Anyway, your book shows how much of a truly extraordinary man you are. Or else, we're stinkin' drunk! I'm glad to say I know you, Zachary Harris.
In case you do not remember, I met you on 10/27/02 at Terrells''s fashion show. I must admit, I was engrossed in my creative thoughts until I sat down and glanced in your direction. Zachary, It was a pleasure to meet you. I was elated when you summarized the chapters in your book prior to my buying a book. I wanted so badly to sit down and engage in conversation with you. But, I knew I could not appease my thoughts.
There is a spiritual gift I do possess and that is the gift of discernment. Some people might say, "Myra, is a clairvoyant person."
There are many opinions in your book from friends/associates in which I concur occording to the vibrations from your aura. You are in touch with a woman''s intellect, sensitivity, and sensuality and as well as your own. Also, I enjoyed the poetry. Right now, I do not have a favorite one, yet, but I am going to read the book next week and then I will decide. Wow there is so much say, but I don't want to write a book. I will leave that project in your hands.

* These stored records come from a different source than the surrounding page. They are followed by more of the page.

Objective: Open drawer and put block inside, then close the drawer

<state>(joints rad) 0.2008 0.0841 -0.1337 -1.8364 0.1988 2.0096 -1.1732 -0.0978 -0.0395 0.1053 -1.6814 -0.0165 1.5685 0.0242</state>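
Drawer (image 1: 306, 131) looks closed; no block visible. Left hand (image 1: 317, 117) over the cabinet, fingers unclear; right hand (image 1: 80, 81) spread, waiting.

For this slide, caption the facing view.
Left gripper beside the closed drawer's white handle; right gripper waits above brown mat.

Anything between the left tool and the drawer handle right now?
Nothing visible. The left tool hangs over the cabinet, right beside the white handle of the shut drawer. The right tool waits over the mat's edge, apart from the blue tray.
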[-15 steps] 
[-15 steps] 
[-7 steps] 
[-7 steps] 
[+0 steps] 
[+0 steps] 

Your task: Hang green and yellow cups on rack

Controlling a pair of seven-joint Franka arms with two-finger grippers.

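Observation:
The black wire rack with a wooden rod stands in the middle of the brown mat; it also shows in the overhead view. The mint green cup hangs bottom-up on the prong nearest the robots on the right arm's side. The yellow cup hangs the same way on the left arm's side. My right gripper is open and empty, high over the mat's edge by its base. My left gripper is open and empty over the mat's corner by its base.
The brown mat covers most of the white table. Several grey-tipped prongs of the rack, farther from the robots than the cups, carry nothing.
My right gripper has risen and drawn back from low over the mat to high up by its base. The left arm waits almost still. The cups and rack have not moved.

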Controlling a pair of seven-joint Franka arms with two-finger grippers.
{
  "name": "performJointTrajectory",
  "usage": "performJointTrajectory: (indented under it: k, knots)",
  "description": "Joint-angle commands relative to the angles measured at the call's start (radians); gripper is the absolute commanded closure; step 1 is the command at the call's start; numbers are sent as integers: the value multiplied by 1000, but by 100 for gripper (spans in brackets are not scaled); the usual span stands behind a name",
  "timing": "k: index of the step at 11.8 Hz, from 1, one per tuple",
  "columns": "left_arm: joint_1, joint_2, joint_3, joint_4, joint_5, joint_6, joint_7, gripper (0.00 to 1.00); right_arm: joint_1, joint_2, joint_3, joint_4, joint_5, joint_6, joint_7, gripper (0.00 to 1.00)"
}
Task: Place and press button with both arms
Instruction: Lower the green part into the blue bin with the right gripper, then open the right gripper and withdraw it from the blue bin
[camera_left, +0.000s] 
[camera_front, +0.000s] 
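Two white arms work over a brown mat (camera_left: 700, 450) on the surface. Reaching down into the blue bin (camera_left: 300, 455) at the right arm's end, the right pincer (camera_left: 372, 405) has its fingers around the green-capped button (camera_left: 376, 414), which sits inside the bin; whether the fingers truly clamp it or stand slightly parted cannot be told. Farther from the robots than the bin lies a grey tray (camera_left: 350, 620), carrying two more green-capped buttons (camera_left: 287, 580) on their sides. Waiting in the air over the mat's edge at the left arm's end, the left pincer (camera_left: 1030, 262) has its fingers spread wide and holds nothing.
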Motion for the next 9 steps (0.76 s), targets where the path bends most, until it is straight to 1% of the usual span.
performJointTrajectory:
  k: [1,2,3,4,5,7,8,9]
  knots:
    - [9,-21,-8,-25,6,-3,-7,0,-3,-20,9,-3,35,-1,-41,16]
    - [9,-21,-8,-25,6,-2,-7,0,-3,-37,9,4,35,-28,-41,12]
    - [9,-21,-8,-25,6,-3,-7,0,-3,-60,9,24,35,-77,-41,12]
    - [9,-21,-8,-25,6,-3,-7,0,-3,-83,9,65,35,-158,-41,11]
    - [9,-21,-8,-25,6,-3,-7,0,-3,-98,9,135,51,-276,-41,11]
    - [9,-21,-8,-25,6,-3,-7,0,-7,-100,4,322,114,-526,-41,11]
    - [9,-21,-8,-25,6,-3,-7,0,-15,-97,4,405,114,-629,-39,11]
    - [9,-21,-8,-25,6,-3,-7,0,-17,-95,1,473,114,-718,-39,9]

Overall, the book resonate an indepth soul-searching journey of man who is in search of his QUEEN.
Myra D. Price
I started reading the book based on a one-dimensional point of view. As I continued to read and as my tears fell on the pages somewhere between Zach's love letters to Karen and the awareness of my own desires, I realized that this book was more than insight on a man's journey through interpersonal relationships with women. It is a compelling book that can take you through an exploration of self-examination, which will cause you to reflect on your own relationships and desires.
My Beloved Brother:
I have thoroughly enjoyed this site. You have clearly expressed beautiful insights that usually men neglect to reveal to us women. It's all too much game. I recently wrote a poem about my eyes and how they don't see, but feel. And with my eyes today, I felt a warm and glowing presence in your words. Keep up the excellent work and keep on expressing those heartfelt thoughts.
"i can look into the eyes of people i care about and feel their energy with my energy. my eyes are the window to my soul. if there is a place deeper than that, then my eyes will surely take me there."
Okay, so you shamed me into reading your book AGAIN! I really did read it alone after my friend read it to me July, but I was under the impression this was a former version of you. So I re-read the Last Word and have only one thing to say to you:I will never read your damn book again. It is crushingly poignant and I have to have a couple of drinks to get through things like that. Since I rarely drink, you know how long it will be before I read it again.
But I will say that having a heart is not a flaw, but a compass. Your heart will guide you if you have raised it right and if you don't get in your own way. I think that because you are a warrior and feel destined to rescue those who need it, you will need a woman who loves you enough to let you go, but who will be there when you return from your adventurous missions.You may have to forego marriage, 2.5 kids, garage and a cat and dog, because you won't be around to tend to such rooted parts of a relationship. But don't give up.
In the meantime, keep your damn books to yourself! I can't cope.